*** Opening DATASET SECTION ***

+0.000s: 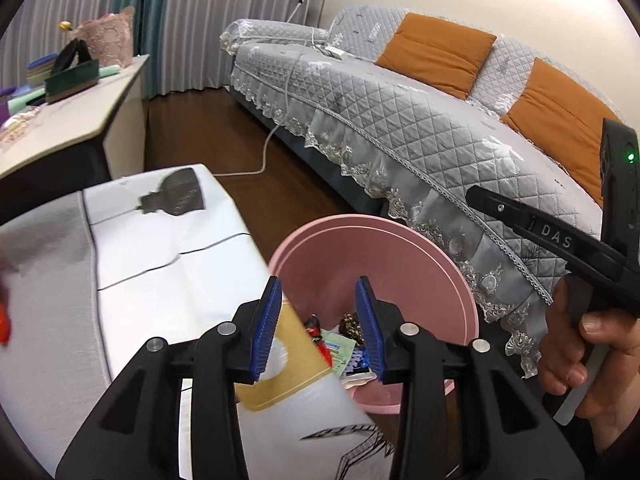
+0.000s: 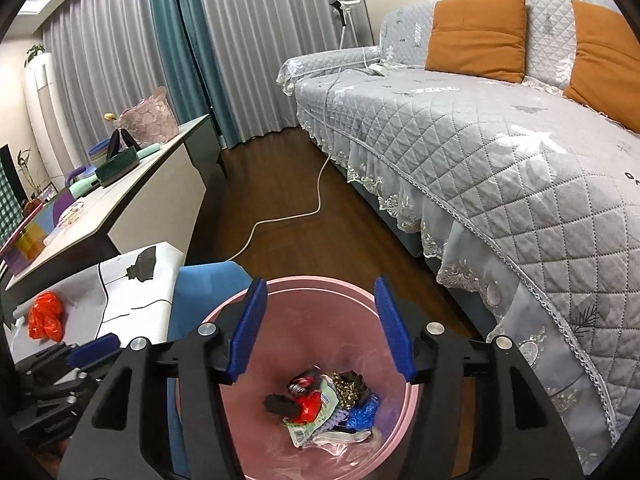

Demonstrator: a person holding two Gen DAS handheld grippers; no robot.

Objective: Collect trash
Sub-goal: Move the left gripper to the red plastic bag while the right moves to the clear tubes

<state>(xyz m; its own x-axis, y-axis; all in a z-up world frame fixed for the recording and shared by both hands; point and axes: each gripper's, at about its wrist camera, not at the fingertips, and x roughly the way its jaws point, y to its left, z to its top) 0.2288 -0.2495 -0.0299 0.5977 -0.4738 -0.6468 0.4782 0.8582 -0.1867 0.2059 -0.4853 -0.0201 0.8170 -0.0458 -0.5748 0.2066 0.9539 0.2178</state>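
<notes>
In the right wrist view we hold our right gripper (image 2: pixel 320 328) over the round pink plastic bin (image 2: pixel 392 432) at the bottom centre of the frame, its blue-padded jaws standing apart with nothing between them. At the bottom of that bin lies a small heap of crumpled wrappers (image 2: pixel 324 408), red, blue, green-and-white and dark speckled pieces lying against one another. To the lower left, on the low white-covered table (image 2: pixel 136 300), sits a crumpled orange-red plastic bag (image 2: pixel 45 316), well apart from the bin, and a dark fan-shaped patch (image 2: pixel 142 266) marks the cloth farther back. A blue panel (image 2: pixel 200 292) stands between the table and the bin. In the left wrist view our left gripper (image 1: pixel 318 324) hangs at the bottom centre, over the table's near edge and the bin's rim; its jaws also stand apart and clamp nothing, though a tan card with a white round spot (image 1: pixel 288 356) shows between and below them, and we cannot tell whether it touches a pad. At the right edge of that frame our right hand (image 1: pixel 576 344) wraps the black handle of the other gripper. The grey quilted sofa (image 2: pixel 500 168) with orange cushions (image 2: pixel 478 36) fills the upper right of both frames, and a white cable (image 2: pixel 280 220) trails across the dark wooden floor (image 2: pixel 328 248).
</notes>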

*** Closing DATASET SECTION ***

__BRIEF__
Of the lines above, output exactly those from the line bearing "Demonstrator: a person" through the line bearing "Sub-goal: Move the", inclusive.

__ANSWER TO THIS EXERCISE__
Demonstrator: a person holding two Gen DAS handheld grippers; no robot.

Objective: Collect trash
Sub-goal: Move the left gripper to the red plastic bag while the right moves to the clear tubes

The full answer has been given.